Weaker demand for crude is clearly boosting current inventories. If this trend becomes entrenched, and without significant drawdowns, it will only continue to weigh on prices. The next major scheduled event for the market will come later in the global day when the US Energy Information Administration releases its inventory data on both crude and refined-product stocks for the week ending October 7. Given the current pervasive gloom, it’s hard to imagine news of inventory builds coming as much of a shock.

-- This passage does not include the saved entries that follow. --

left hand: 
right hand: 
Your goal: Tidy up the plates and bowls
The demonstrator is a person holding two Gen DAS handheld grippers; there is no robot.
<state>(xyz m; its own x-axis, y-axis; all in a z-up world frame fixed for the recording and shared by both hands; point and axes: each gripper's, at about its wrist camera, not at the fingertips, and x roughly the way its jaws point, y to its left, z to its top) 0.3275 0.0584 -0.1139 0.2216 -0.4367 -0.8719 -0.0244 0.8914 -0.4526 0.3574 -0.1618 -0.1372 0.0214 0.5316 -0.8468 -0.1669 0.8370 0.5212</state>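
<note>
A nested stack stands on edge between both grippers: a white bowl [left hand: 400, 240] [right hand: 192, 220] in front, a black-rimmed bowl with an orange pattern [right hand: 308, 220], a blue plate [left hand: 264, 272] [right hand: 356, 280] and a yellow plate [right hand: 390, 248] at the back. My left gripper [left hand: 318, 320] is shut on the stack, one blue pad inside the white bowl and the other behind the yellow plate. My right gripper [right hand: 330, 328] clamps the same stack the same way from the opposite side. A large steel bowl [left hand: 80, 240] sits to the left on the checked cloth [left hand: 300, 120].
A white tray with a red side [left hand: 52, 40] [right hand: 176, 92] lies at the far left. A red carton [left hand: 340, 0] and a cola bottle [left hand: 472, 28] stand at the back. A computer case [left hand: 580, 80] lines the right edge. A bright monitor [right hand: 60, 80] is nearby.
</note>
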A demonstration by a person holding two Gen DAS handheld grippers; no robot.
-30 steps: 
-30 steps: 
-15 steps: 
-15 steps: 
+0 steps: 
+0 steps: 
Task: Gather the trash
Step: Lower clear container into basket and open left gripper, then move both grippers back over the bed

Brent Crude Oil Technical Analysis
(Click on image to enlarge)
Chart Prepared by David Cottle Using TradingView
Last week’s strong gains saw prices move significantly above the previously dominant downtrend channel which had previously been in place since June 9. However, bulls have failed to build a convincing platform from which to challenge the last significant high, August 29’s intraday peak of $105.026. They may yet have a chance to try again, but, if so, they can’t afford to see the market slide much from current levels. The markets seem current to be flirting with a cluster of support between $92.044 and $96.18 which is where it hovered between September 8 and 15. If it can consolidate here then the market may make another attempt at that August 29 top. However, the downward pressure on prices appears significant, with that downtrend channel likely to be reasserted on any daily close below $90.71. A bullish appetite to keep the market above that level as we head into this week’s close could well be key for short-term direction. Any slides below that level will put the significant lows of September 27 back in the bears’ sights.